In the opposite direction, these advanced technologies may impact buying behavior and intention to purchase. Ref. [
27] examines the impact of advanced technologies in luxury shopping environments on consumers’ perceived brand personality appeal and intention to purchase. Two experiments were conducted, manipulating the level of technological intelligence using voice assistants and smart mirrors. The results show that higher intelligence levels positively influence consumers’ willingness to buy, mediated by perceived brand personality appeal. The effect is also moderated by consumers’ status and consumption orientation. The study provides theoretical and managerial implications for integrating advanced technologies in luxury shopping environments.

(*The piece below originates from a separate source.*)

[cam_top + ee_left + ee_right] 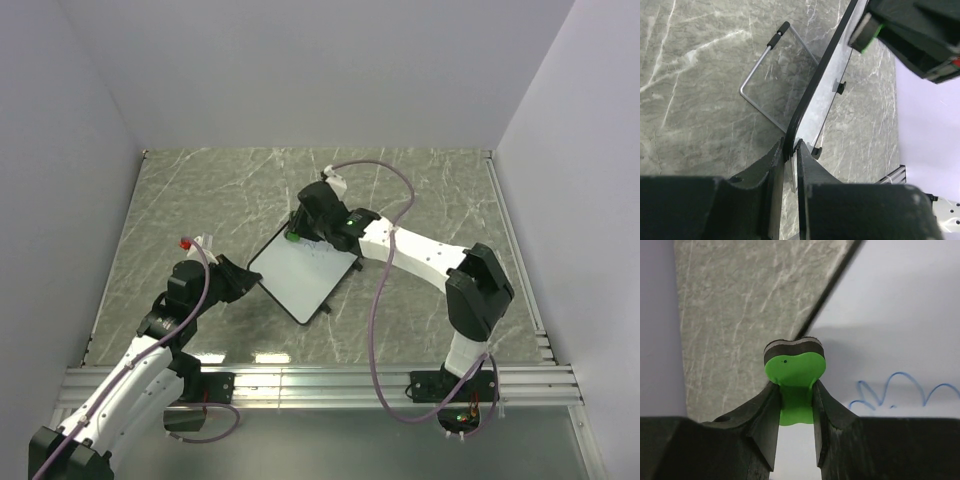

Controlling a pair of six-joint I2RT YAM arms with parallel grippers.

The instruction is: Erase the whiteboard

Clustering helps retailers better understand their customers and identify trends in their behavior [
28]. Ref. [
29] compares the performance of k-means clustering and hierarchical clustering algorithms on different datasets. The authors found that k-means clustering is more efficient than hierarchical clustering, but it may not be suitable for datasets with complex structures. Clustering is not limited to consumer classification or segmentation; it can be applied to almost any branch of study, such as search engines, statistics, and even astronomy [
26]. Ref. [
30] provides a comprehensive review of the k-means clustering algorithm and its variations. The authors conclude that k-means clustering is a simple and effective algorithm for clustering large datasets, but it has limitations in handling noisy and overlapping data. The k-means algorithm is an unsupervised classification algorithm based on an iterative partitioning approach [
26]. The pre-determined value “k” indicates the number of resulting clusters as well as the number of “k” centroids the technique starts with. Ref. [
31] compares the performance of k-means clustering with other clustering algorithms, such as DBSCAN, hierarchical clustering, and fuzzy clustering, on high-dimensional datasets. The authors conclude that k-means clustering is the best algorithm for high-dimensional data due to its simplicity, efficiency, and ability to handle large datasets.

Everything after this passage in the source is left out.